Брэндан сделал резкое движение рукой, задев чашку с кофе и разлив коричневую жидкость на белоснежную скатерть. Я тут же вспомнила такой же быстрый жест, который привел к поломке карусели. Как можно было любить такого раздражительного человека, мгновенно вспыхивающего от гнева? И все же я его любила и поэтому с грустью смотрела на него, пока он звонил, чтобы позвать Генри. Когда дворецкий пришел и начал убирать, я тихонько выскользнула из комнаты. Все было решено, и не оставалось ничего, что мы еще могли бы сказать друг другу.

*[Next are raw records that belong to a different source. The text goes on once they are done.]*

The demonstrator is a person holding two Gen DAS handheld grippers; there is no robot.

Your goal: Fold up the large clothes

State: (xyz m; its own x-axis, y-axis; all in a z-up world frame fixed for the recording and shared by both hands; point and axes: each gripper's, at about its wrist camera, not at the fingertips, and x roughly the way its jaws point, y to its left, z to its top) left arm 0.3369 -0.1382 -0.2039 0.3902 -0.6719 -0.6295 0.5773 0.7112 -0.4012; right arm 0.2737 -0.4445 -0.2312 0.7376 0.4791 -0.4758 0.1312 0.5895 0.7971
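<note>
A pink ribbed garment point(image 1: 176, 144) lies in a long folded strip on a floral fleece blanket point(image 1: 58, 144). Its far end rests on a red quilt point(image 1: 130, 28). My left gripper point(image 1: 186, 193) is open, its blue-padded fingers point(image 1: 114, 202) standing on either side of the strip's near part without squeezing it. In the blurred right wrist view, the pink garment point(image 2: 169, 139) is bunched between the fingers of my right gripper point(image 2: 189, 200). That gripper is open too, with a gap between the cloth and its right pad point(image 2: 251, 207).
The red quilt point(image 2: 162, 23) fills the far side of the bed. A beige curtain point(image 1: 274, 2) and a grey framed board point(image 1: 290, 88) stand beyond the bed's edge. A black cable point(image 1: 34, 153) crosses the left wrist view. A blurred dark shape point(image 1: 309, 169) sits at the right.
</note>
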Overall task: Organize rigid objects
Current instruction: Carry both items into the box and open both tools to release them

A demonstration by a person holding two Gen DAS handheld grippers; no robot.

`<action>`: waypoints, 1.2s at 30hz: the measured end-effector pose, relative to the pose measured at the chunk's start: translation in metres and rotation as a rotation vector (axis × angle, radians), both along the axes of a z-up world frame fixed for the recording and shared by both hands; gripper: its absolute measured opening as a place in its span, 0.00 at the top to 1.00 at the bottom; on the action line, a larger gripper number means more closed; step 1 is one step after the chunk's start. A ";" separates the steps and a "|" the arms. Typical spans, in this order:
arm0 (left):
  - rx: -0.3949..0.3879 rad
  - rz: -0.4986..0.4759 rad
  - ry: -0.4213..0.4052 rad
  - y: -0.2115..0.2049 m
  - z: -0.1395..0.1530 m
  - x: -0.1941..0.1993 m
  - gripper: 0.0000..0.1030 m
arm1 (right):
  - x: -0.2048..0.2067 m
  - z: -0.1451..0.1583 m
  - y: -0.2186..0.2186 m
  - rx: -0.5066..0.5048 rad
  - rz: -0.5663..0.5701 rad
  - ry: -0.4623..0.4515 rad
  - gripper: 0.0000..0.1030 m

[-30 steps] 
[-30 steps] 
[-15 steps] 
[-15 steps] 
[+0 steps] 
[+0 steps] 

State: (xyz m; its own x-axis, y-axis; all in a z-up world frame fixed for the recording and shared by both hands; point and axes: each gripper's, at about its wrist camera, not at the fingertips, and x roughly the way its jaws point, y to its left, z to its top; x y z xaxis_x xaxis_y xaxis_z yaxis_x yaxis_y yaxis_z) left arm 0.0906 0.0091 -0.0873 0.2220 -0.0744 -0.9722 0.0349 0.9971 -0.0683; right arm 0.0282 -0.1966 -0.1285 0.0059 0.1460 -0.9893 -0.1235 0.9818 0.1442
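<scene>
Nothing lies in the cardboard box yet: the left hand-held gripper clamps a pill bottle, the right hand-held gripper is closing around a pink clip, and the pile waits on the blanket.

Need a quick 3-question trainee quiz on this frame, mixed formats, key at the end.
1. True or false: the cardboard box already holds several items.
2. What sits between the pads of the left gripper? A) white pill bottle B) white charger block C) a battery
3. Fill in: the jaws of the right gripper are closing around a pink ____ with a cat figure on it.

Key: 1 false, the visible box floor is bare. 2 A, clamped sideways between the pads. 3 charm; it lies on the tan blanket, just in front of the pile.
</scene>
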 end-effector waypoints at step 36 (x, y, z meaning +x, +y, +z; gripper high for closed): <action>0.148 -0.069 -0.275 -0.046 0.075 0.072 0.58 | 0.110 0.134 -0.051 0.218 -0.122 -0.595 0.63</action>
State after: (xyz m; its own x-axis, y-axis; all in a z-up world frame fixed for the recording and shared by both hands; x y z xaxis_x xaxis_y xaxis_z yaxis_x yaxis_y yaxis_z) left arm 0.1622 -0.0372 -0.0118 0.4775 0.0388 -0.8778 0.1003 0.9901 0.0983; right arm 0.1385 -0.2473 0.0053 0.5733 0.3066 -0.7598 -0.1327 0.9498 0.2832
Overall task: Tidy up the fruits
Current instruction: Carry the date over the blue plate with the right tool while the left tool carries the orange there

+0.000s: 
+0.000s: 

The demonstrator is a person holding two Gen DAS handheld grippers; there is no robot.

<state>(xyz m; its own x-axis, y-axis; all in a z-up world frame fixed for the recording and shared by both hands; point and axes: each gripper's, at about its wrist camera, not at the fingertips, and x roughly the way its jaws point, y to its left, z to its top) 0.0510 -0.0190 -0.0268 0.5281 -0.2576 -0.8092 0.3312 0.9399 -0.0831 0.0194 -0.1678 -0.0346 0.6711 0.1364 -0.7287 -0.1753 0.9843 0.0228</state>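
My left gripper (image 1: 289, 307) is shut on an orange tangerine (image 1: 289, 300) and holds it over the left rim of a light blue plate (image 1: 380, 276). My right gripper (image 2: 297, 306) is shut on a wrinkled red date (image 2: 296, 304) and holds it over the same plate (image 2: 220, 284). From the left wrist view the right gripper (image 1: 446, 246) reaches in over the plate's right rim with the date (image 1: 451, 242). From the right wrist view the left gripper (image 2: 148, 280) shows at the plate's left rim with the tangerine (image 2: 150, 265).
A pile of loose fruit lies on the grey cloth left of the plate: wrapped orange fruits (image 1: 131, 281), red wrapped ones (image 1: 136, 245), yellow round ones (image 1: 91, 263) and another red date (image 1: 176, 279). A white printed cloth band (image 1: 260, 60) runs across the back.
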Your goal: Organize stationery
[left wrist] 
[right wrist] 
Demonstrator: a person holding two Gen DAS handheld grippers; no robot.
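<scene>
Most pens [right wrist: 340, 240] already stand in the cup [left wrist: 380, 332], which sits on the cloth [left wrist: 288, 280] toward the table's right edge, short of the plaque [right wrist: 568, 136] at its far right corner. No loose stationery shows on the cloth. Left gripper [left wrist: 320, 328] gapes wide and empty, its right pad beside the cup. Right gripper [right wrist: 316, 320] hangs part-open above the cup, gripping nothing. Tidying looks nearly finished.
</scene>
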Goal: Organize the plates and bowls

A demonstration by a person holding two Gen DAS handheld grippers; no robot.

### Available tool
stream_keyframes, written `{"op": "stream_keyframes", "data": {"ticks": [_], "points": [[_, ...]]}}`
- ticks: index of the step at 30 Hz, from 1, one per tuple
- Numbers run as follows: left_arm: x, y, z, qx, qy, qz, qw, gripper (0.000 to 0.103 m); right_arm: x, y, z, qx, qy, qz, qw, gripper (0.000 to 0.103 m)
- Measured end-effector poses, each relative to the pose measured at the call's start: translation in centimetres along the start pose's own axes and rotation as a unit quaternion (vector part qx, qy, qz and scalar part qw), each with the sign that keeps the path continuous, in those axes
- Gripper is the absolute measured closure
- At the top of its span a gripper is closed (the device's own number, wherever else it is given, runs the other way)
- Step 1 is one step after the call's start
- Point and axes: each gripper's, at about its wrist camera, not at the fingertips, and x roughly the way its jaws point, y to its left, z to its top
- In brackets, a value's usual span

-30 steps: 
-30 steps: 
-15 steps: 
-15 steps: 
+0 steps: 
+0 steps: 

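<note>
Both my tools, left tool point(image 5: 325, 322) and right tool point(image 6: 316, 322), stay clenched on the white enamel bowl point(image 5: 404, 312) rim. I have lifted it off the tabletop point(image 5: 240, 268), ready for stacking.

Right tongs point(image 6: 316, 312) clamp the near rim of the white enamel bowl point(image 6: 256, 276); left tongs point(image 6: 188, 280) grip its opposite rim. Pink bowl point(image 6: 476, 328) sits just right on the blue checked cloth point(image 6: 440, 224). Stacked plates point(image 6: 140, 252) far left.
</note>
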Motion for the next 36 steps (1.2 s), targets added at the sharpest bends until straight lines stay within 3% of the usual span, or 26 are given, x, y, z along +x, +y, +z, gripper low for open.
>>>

Я правильно сделала, что заронила в нем зерна сомнения. Пусть Брэндан поразмыслит над ними и, возможно, сможет что-то сделать.
Я пошла наверх переодеться, чтобы потом отправиться на церемонию, но пребывала в состоянии странной неопределенности. Я не могла поверить в то, что Лесли легко отпустит Брэндана, независимо от того, любит она его или нет. Я не смела на это надеяться, даже если он все сказал ей. И какой бы путь я ни избирала, везде передо мной вставал вопрос о Джереми. Даже если Лесли не выносила его вида, она все же была его матерью, и, в конце концов, ей решать его судьбу. Возможно, именно с ней мне и надо поговорить. Может быть, прямо сказав ей, что я выдвину обвинение против нее, если она попытается отдать Джереми в психиатрическую клинику, я смогу убедить ее настолько, что она изменит свое отношение к этому.
Но хотя я рассматривала разные варианты, я не могла остановиться ни на одном из них. Время проходило, и я двигалась вместе с ним, как будто меня несло морским потоком, в котором я пока оставалась бездеятельной, но который неизбежно вышвырнет меня на скалистый и опасный берег.